• _How to complete this task_: Look through the data that follows and copy each line with the string "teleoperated".

Provided data section start

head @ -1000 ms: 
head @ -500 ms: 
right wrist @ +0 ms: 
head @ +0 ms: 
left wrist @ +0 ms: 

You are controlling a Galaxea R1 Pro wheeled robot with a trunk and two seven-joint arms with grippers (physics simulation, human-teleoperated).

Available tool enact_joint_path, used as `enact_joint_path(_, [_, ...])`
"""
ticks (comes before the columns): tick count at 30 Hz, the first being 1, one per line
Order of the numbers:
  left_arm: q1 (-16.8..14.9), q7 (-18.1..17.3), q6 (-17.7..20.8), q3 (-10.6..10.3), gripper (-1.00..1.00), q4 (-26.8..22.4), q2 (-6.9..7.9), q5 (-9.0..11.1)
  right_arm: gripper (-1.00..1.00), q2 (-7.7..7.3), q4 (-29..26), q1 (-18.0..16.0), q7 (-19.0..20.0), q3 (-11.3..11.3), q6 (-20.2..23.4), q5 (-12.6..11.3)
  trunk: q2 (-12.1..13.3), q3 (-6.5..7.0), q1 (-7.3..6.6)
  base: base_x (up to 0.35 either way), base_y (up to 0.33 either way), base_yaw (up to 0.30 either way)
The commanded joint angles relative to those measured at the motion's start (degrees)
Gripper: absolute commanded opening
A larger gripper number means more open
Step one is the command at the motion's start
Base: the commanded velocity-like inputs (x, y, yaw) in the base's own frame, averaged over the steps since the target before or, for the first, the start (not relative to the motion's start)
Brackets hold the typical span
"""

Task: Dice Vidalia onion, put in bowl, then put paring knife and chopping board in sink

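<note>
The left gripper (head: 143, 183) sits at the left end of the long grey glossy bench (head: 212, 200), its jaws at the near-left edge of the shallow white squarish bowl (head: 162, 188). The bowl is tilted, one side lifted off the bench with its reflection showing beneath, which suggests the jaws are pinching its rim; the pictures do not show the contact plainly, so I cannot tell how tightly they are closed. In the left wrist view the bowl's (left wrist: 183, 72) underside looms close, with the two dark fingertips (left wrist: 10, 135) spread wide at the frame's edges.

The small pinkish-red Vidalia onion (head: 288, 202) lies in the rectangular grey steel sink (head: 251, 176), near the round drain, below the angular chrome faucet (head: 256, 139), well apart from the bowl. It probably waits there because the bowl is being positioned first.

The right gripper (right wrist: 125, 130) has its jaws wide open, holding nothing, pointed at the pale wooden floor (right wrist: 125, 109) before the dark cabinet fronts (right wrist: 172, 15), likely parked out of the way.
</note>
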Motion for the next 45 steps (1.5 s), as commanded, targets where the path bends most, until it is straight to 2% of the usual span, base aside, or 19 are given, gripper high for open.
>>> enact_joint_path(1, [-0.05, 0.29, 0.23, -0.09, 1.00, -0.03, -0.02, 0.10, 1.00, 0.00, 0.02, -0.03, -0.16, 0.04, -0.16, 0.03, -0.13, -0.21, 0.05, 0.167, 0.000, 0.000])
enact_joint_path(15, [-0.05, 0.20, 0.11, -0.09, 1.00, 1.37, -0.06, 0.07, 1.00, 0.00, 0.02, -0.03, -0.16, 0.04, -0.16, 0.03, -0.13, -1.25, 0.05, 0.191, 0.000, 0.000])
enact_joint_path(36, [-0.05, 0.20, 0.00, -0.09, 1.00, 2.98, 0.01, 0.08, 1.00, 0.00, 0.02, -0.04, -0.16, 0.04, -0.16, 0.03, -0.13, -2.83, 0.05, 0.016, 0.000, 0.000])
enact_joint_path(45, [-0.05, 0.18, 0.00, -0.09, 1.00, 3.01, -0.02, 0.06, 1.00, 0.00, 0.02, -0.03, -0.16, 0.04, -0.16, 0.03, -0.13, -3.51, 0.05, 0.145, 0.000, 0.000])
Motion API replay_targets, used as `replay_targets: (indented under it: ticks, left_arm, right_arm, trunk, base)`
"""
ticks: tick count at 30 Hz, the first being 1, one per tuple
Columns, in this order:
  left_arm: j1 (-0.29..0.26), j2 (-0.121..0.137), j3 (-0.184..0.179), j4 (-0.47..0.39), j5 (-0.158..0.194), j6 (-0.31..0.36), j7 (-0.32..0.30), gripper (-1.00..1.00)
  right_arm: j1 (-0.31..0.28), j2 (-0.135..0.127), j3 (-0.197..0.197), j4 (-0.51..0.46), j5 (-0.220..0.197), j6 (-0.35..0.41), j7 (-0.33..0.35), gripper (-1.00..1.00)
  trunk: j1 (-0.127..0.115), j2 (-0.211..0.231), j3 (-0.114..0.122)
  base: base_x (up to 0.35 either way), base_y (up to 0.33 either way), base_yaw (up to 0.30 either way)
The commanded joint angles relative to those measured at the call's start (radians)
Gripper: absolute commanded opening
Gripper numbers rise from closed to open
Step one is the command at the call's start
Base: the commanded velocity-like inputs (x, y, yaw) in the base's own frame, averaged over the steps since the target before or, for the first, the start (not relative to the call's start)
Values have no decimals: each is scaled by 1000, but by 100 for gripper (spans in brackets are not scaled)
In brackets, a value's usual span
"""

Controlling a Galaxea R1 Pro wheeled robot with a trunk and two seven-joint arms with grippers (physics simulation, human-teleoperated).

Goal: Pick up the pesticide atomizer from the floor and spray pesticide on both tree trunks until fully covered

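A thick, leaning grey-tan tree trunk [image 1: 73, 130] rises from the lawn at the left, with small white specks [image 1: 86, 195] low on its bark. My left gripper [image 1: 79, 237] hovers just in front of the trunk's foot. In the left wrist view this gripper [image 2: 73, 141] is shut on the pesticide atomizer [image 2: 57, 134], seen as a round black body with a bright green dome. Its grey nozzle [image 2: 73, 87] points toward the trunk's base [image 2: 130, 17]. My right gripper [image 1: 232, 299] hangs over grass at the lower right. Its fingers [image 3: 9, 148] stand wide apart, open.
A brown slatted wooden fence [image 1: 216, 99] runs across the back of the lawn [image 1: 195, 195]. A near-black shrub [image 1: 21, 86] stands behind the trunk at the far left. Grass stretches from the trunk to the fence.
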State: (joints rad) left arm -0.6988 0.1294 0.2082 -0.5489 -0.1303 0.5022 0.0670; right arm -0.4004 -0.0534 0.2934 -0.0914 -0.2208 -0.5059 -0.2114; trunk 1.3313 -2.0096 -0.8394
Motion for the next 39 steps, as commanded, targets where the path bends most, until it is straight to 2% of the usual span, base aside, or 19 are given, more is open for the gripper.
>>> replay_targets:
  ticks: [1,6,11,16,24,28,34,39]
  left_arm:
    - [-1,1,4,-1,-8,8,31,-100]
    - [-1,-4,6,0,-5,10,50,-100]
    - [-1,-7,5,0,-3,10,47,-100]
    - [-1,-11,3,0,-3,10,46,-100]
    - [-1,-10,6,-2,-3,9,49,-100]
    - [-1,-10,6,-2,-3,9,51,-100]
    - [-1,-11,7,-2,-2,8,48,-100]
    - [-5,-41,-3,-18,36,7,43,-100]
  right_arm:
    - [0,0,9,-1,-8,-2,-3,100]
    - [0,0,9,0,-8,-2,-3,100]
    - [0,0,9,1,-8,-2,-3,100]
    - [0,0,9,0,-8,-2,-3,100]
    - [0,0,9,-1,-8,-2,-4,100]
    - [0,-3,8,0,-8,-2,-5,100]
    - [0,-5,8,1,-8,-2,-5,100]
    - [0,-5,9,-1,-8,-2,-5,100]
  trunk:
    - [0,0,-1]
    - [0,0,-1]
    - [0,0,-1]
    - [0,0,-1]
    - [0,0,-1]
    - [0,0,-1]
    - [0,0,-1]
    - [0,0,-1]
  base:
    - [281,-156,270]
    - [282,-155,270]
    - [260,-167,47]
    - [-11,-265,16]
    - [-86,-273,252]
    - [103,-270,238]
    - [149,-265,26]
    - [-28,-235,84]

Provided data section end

• _Exercise output_:
You are controlling a Galaxea R1 Pro wheeled robot with a trunk and two seven-joint arms with grippers (physics simulation, human-teleoperated).
Controlling a Galaxea R1 Pro wheeled robot with a trunk and two seven-joint arms with grippers (physics simulation, human-teleoperated).

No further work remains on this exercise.